Of all the publications you’d expect to be in full sympathy with Transgender Bathroom Nihilism (TBN), The New Yorker would have to be high on the list. So it is notable when that august publication takes note of the incoherence and legal pitfalls of the Obama Administration’s recent diktat on the subject. The New Yorker thinks it may well unravel Title IX—a thing much to be hoped for:

It is of course unexceptional for the federal government to enforce federal law. But, unlike the Education Department’s many regulations, the Dear Colleague letter is not law, because it wasn’t enacted through legal procedures, involving public input, that federal agencies must follow when making law. The Education Department’s rule that schools must provide prompt and equitable grievance procedures to hear complaints of Title IX sex discrimination results from that required process and is legally binding. But the agency chose not to have such a process for its missive on transgender students. This is a familiar but controversial O.C.R. strategy.

Here I should pause long enough to point out that Shep Melnick of Boston College has been on this point for years now. See here, and here (PDF link) for starters.

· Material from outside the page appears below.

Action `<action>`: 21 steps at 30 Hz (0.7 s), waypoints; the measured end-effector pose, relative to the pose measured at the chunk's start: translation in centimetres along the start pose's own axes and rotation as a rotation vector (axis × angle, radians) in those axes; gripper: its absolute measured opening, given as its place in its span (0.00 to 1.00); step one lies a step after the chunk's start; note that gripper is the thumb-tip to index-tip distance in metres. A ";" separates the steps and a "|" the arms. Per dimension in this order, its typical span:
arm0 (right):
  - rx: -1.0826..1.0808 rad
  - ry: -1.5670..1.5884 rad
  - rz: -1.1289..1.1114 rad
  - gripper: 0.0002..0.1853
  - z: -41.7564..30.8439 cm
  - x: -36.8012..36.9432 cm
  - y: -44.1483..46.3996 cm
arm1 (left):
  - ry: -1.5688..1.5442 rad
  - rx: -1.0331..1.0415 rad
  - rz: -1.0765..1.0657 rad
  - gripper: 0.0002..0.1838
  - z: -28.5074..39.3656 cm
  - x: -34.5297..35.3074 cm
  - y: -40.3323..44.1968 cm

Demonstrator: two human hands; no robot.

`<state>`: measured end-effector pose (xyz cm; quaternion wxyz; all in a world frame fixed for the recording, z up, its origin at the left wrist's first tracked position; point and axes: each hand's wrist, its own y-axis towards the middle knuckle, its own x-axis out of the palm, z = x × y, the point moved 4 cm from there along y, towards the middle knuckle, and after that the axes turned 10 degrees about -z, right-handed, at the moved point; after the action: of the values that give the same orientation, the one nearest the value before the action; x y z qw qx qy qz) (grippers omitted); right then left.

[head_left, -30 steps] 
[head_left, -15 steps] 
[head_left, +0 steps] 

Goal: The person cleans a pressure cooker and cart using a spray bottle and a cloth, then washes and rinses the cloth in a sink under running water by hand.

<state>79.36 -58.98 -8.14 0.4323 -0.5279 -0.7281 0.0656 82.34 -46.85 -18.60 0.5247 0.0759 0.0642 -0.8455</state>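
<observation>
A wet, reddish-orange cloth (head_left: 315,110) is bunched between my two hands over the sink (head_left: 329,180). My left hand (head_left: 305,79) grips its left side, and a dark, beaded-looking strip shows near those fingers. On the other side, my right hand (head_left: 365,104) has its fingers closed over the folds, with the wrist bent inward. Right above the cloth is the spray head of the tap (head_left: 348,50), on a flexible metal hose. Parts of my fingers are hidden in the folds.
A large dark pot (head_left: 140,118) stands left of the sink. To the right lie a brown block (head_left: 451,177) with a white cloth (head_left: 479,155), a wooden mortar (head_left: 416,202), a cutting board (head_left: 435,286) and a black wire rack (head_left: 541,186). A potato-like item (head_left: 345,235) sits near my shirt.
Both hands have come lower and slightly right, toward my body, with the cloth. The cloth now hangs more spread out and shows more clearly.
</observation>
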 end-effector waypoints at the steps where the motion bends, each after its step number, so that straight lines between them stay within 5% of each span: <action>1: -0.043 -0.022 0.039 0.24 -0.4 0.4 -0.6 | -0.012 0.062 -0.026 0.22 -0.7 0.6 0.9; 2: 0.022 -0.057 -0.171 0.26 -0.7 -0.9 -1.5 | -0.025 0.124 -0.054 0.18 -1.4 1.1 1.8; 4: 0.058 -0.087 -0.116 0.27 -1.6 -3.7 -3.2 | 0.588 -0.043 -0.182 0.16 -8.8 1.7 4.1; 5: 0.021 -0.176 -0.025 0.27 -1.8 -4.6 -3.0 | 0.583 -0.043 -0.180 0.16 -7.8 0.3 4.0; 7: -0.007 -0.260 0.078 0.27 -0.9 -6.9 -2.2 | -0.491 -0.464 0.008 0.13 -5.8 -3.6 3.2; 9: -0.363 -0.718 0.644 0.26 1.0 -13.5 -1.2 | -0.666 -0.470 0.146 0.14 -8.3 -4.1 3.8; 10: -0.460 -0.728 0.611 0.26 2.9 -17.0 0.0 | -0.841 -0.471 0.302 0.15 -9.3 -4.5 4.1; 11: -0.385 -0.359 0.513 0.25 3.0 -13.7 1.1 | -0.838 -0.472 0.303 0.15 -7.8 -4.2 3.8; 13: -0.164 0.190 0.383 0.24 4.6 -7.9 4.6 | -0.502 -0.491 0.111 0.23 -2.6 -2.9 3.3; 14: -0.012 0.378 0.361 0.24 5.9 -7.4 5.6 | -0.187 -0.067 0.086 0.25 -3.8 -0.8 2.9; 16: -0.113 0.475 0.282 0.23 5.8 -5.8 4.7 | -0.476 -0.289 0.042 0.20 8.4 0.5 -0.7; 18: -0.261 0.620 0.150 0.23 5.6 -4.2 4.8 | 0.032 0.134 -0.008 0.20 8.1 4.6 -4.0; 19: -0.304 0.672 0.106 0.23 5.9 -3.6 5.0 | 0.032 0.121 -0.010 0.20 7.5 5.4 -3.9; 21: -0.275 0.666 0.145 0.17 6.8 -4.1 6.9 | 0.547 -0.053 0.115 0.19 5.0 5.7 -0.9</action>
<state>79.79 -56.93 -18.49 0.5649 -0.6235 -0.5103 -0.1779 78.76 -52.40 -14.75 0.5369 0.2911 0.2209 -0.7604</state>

Whether or not the federal government acted unlawfully, it has now set in motion a potential Title IX collision course between its directives on sexual violence and on bathrooms. . . But there is also a growing sense that some females will not feel safe sharing bathrooms, shower rooms, or locker rooms with males. And if a female student claimed that a bathroom or locker room that her school had her share with male students caused her to feel sexually vulnerable and created a hostile environment, the complaint would be difficult to dismiss, particularly since the federal government has interpreted Title IX broadly and said that schools must try to prevent a hostile environment. This is not wholly hypothetical. . .

Continuing to have segregated bathrooms could also put schools in a bind on Title IX compliance. According to the federal government, a transgender girl who is told to use the boys’ locker room, or even a separate and private stall, instead of the girls’ facility, has a claim that the school is violating Title IX. A non-transgender girl who’s told she must share a locker room with boys may also have a claim that the school is violating Title IX. . .

The sense that the Education Department has not looked down the road to consider the conflict is only confirmed by its penchant for announcing bold and controversial rules in letters, rather than through lawful processes.

When you’ve lost The New Yorker. . . Or maybe we should simply have recourse, once again, to the Roman poet Horace: “Naturam expelles furca, tamen usque recurret. You can expel nature with a pitchfork, yet she will hurry back. Maybe it’s time for the Obama DoJ and DoE to take a long bathroom break.